### [Work instruction]
Below are records; please give the number of their lines that contain the string "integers", and only that number.

### [Data to process]
####
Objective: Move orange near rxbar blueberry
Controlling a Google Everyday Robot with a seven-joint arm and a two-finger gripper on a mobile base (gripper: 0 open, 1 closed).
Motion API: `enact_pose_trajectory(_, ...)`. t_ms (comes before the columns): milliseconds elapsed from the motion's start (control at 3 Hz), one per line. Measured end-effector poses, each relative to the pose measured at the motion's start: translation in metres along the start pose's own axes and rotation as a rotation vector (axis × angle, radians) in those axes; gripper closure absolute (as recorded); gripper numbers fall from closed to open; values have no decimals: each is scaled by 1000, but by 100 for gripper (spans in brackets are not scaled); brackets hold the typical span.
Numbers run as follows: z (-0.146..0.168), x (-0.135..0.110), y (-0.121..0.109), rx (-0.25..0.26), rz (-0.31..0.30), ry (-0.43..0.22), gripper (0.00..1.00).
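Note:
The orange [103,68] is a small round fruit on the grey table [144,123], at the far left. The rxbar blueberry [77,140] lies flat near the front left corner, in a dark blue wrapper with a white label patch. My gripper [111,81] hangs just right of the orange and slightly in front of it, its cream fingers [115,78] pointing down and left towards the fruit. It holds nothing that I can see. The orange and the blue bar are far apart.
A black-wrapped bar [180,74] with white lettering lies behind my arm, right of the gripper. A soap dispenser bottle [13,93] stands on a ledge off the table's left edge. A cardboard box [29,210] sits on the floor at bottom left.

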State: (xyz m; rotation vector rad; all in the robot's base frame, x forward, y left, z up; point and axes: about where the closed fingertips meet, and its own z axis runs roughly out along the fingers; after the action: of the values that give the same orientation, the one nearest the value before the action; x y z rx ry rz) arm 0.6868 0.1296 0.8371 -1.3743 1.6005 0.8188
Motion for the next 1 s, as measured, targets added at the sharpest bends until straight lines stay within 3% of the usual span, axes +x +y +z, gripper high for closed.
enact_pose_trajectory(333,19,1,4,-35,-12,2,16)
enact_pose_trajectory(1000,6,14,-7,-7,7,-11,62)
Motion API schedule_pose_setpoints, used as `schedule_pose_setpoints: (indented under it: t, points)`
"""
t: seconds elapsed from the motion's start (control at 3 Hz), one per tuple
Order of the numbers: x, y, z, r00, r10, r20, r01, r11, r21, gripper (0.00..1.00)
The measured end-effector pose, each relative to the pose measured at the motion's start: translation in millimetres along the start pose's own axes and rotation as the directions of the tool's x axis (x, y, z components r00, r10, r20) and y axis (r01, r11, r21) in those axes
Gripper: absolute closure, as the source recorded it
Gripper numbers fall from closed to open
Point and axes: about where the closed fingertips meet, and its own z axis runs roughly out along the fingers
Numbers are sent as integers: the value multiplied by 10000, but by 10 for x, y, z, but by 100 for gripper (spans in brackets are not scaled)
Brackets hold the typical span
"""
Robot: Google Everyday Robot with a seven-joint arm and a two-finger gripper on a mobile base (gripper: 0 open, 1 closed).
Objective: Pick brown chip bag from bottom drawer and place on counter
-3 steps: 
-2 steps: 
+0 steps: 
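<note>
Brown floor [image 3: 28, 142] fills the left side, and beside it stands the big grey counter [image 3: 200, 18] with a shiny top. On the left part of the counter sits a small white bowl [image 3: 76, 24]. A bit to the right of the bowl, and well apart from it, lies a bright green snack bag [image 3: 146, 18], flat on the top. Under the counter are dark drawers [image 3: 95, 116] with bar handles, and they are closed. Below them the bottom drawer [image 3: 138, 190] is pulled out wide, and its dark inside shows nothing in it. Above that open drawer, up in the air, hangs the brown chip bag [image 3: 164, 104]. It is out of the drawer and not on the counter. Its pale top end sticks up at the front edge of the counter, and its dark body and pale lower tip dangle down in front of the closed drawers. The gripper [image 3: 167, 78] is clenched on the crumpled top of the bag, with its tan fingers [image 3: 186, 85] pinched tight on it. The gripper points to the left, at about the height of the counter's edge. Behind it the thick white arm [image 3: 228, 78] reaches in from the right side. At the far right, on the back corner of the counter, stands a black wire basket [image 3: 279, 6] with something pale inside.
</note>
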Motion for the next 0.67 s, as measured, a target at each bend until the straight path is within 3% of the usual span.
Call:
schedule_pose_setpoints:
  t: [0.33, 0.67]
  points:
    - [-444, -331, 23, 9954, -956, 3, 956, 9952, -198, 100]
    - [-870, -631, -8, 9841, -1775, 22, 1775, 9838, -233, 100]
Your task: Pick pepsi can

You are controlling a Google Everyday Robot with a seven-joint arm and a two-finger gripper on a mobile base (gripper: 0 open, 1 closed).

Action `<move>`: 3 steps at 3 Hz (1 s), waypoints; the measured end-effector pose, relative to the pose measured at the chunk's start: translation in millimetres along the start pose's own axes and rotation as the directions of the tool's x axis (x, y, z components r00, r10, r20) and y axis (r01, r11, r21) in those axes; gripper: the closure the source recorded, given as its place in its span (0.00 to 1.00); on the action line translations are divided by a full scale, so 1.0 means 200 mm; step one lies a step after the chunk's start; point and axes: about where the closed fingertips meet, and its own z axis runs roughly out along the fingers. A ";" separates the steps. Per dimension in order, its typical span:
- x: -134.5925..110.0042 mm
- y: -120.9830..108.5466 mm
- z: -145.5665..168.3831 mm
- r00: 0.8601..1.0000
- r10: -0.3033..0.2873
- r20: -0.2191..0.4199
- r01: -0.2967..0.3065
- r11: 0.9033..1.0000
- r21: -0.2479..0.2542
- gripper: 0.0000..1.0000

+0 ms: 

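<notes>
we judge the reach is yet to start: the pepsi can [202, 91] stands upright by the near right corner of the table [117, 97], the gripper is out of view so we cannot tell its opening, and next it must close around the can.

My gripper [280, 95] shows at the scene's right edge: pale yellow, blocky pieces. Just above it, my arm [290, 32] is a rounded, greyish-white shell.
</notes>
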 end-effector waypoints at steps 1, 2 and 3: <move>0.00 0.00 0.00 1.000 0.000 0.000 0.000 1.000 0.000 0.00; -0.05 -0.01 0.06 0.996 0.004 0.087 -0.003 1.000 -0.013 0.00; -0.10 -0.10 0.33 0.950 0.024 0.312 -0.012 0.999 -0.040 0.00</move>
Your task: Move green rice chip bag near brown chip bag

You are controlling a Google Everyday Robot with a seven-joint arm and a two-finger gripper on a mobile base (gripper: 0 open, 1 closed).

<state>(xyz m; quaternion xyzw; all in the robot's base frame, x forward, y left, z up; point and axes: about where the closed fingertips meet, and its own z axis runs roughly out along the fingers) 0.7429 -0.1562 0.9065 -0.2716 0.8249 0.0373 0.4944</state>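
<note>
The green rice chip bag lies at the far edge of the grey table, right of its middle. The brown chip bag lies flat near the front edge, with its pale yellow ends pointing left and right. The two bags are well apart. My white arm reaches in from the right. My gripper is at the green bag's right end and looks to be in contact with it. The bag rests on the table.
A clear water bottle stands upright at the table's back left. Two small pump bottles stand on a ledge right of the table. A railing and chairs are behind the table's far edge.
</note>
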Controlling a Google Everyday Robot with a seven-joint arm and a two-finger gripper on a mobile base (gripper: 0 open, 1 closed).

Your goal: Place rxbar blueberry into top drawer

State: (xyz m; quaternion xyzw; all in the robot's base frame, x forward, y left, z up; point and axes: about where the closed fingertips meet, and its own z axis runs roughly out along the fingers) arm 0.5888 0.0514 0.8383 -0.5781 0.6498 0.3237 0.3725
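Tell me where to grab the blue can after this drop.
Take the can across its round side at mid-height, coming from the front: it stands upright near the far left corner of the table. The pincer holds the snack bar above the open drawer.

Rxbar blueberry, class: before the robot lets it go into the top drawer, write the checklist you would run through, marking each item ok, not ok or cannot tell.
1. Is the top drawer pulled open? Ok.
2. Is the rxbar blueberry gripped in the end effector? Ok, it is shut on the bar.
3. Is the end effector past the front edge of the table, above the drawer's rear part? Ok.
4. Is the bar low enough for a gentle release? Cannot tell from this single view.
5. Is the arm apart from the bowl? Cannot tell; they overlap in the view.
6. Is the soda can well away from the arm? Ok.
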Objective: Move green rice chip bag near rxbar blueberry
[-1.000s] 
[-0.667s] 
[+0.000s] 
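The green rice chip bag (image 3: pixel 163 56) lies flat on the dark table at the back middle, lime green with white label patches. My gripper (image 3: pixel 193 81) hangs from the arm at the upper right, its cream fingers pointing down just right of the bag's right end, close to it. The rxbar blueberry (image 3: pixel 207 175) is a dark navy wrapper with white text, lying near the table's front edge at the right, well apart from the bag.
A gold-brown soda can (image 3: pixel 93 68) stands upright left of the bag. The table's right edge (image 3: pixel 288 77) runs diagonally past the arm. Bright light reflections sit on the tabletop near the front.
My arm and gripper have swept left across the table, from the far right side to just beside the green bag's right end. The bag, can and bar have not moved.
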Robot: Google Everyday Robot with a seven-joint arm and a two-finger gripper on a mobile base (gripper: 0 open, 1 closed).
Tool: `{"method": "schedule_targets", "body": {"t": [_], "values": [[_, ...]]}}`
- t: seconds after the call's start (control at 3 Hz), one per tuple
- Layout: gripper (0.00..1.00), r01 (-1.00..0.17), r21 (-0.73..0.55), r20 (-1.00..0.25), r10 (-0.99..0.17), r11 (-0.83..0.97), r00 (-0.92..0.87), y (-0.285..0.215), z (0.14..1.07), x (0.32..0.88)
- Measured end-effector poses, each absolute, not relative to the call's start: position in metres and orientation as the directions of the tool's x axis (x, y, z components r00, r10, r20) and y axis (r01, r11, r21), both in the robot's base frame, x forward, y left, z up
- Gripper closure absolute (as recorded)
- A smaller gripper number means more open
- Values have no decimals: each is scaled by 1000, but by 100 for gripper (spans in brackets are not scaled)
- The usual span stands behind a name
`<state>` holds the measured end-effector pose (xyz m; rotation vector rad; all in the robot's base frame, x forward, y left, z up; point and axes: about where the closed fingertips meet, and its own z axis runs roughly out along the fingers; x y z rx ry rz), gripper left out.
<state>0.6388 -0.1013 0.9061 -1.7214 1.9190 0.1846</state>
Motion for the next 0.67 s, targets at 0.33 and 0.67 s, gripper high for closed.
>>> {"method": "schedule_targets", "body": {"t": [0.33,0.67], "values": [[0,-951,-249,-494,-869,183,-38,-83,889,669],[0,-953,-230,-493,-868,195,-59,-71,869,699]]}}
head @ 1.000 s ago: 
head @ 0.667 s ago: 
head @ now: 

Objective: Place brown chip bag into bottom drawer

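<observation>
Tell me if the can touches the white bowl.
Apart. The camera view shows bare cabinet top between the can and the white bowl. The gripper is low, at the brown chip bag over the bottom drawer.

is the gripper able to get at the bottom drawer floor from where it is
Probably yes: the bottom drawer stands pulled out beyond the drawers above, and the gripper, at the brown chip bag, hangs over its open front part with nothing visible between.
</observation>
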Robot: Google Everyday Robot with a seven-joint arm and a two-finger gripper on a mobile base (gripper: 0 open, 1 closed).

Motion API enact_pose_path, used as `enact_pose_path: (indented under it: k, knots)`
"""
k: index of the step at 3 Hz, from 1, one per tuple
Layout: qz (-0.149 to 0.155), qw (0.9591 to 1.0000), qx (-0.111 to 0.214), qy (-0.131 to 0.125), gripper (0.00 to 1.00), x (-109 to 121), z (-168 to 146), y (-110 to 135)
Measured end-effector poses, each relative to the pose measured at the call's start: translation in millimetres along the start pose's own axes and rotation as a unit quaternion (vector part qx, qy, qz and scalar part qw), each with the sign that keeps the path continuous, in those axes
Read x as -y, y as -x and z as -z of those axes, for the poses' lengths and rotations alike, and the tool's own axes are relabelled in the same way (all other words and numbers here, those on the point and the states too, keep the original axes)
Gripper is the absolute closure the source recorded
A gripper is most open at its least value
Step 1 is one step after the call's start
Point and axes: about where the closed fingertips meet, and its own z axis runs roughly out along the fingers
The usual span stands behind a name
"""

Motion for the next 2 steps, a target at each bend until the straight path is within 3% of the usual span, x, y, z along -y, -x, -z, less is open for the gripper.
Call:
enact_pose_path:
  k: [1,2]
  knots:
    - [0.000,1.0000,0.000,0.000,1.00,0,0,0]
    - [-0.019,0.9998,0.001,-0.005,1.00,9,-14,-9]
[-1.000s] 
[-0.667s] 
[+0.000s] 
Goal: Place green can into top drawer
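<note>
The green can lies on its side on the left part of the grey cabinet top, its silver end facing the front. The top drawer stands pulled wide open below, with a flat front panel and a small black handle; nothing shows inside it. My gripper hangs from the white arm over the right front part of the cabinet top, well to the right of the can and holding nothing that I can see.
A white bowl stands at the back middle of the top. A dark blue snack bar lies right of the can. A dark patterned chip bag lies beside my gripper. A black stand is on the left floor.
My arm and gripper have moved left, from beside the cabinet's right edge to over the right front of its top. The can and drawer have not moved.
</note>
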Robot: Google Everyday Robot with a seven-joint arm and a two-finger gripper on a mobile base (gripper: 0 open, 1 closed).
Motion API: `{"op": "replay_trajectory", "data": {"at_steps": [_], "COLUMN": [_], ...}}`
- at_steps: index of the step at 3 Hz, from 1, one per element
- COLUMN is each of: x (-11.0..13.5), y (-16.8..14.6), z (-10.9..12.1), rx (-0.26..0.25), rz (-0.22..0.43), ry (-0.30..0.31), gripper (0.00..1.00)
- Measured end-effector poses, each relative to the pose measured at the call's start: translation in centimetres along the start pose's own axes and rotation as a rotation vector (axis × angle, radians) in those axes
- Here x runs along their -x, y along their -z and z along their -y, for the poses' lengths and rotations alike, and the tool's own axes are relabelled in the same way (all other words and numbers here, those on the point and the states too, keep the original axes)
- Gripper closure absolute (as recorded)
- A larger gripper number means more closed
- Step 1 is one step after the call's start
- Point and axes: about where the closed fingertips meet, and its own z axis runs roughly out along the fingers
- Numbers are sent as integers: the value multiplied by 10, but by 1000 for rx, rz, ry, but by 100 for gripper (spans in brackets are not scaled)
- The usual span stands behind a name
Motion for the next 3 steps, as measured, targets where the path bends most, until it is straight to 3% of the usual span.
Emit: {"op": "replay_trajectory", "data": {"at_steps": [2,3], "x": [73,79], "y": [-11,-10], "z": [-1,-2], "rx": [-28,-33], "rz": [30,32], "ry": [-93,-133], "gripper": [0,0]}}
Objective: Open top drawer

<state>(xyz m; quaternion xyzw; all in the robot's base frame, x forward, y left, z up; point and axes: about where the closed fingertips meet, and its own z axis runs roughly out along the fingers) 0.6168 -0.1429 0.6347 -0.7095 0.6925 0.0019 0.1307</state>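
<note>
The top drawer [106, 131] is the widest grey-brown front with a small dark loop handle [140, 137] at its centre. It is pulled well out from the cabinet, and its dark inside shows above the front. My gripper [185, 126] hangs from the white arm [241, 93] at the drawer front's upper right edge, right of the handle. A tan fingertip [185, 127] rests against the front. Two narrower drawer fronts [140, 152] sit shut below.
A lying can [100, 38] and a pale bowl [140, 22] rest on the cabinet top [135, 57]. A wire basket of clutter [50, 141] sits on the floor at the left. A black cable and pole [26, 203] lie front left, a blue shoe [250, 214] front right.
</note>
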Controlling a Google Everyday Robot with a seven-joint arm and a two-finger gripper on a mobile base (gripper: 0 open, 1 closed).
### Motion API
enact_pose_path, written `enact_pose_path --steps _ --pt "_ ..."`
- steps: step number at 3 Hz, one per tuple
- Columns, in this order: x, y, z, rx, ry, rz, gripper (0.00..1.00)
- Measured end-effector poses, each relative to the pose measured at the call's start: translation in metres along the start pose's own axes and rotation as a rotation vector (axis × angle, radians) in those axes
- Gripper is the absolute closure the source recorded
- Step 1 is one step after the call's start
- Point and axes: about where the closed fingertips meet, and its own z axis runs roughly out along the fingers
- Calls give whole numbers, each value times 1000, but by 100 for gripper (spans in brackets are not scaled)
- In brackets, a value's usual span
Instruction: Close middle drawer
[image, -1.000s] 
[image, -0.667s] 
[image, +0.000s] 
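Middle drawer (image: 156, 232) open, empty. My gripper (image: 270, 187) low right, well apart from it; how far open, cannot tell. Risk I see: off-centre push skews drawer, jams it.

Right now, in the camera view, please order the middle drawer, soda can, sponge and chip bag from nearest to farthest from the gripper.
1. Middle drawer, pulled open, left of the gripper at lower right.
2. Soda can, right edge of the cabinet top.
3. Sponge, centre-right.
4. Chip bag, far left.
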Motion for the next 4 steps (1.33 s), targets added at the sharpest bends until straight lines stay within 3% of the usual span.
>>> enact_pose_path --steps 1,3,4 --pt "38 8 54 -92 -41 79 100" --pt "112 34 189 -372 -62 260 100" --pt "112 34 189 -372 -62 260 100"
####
### [Written response]
2